> Problem description: Copy out the full data exactly as given; pictures should not be included.

> Dataset extract:

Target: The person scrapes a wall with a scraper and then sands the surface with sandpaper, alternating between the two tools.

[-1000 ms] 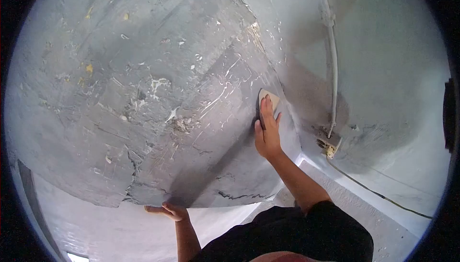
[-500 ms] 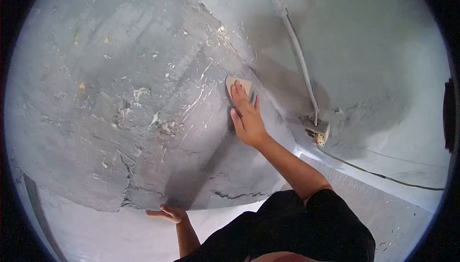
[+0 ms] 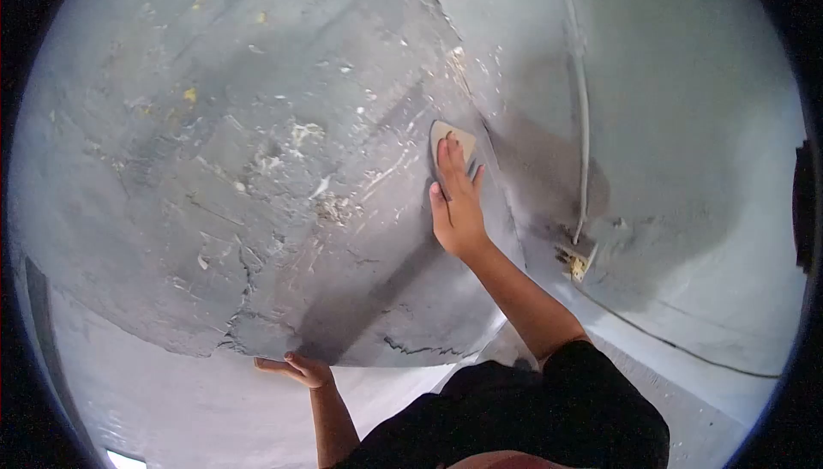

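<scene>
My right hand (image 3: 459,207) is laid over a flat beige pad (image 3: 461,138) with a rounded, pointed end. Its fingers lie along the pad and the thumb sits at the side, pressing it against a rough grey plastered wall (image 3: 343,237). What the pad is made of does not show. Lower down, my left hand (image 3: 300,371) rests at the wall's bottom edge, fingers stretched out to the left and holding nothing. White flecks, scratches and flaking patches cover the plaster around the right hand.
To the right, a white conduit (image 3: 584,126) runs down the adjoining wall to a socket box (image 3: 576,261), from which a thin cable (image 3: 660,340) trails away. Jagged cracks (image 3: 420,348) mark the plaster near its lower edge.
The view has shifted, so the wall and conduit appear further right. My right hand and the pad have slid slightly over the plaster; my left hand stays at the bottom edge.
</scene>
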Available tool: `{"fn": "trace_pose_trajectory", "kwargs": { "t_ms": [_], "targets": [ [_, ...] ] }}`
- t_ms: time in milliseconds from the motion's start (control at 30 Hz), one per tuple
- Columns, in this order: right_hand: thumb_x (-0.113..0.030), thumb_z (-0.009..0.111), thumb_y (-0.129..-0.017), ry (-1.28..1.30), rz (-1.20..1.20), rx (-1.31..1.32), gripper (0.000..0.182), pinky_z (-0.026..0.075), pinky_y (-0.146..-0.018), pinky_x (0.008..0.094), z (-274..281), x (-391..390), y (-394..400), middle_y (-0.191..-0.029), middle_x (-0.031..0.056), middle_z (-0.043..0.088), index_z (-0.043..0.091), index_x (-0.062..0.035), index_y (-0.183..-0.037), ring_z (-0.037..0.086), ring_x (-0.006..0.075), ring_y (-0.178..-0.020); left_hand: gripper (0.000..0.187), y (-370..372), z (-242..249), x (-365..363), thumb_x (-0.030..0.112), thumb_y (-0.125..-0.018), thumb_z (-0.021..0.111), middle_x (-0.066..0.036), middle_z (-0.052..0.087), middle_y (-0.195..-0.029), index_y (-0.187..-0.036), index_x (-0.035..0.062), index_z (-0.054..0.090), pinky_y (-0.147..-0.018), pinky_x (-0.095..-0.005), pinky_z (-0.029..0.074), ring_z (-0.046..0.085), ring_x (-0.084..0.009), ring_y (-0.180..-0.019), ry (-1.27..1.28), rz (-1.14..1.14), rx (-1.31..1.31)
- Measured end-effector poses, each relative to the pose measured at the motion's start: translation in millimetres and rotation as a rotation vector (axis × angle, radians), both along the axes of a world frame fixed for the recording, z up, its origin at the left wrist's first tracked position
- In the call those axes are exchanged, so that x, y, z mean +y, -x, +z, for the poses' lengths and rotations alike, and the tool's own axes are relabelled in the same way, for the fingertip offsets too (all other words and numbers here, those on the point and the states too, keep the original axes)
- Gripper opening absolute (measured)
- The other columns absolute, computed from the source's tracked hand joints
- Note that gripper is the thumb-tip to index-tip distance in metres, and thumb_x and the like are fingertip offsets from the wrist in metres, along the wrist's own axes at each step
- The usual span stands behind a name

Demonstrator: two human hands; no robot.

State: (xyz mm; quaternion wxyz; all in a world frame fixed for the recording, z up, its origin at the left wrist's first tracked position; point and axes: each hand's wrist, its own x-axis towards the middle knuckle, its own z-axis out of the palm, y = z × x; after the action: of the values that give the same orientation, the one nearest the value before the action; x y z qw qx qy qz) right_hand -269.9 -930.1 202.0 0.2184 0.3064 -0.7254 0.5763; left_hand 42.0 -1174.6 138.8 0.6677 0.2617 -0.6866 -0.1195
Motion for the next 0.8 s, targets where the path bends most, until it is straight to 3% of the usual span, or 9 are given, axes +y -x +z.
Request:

> Task result:
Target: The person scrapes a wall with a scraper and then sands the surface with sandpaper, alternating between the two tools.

[-1000 ms] 
[-500 ms] 
[+0 ms] 

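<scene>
My right hand (image 3: 459,207) is laid over a flat beige pad (image 3: 461,138) with a rounded, pointed end. Its fingers lie along the pad and the thumb sits at the side, pressing it against a rough grey plastered wall (image 3: 343,237). What the pad is made of does not show. Lower down, my left hand (image 3: 300,371) rests at the wall's bottom edge, fingers stretched out to the left and holding nothing. White flecks, scratches and flaking patches cover the plaster around the right hand.
To the right, a white conduit (image 3: 584,126) runs down the adjoining wall to a socket box (image 3: 576,261), from which a thin cable (image 3: 660,340) trails away. Jagged cracks (image 3: 420,348) mark the plaster near its lower edge.
The view has shifted, so the wall and conduit appear further right. My right hand and the pad have slid slightly over the plaster; my left hand stays at the bottom edge.
</scene>
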Available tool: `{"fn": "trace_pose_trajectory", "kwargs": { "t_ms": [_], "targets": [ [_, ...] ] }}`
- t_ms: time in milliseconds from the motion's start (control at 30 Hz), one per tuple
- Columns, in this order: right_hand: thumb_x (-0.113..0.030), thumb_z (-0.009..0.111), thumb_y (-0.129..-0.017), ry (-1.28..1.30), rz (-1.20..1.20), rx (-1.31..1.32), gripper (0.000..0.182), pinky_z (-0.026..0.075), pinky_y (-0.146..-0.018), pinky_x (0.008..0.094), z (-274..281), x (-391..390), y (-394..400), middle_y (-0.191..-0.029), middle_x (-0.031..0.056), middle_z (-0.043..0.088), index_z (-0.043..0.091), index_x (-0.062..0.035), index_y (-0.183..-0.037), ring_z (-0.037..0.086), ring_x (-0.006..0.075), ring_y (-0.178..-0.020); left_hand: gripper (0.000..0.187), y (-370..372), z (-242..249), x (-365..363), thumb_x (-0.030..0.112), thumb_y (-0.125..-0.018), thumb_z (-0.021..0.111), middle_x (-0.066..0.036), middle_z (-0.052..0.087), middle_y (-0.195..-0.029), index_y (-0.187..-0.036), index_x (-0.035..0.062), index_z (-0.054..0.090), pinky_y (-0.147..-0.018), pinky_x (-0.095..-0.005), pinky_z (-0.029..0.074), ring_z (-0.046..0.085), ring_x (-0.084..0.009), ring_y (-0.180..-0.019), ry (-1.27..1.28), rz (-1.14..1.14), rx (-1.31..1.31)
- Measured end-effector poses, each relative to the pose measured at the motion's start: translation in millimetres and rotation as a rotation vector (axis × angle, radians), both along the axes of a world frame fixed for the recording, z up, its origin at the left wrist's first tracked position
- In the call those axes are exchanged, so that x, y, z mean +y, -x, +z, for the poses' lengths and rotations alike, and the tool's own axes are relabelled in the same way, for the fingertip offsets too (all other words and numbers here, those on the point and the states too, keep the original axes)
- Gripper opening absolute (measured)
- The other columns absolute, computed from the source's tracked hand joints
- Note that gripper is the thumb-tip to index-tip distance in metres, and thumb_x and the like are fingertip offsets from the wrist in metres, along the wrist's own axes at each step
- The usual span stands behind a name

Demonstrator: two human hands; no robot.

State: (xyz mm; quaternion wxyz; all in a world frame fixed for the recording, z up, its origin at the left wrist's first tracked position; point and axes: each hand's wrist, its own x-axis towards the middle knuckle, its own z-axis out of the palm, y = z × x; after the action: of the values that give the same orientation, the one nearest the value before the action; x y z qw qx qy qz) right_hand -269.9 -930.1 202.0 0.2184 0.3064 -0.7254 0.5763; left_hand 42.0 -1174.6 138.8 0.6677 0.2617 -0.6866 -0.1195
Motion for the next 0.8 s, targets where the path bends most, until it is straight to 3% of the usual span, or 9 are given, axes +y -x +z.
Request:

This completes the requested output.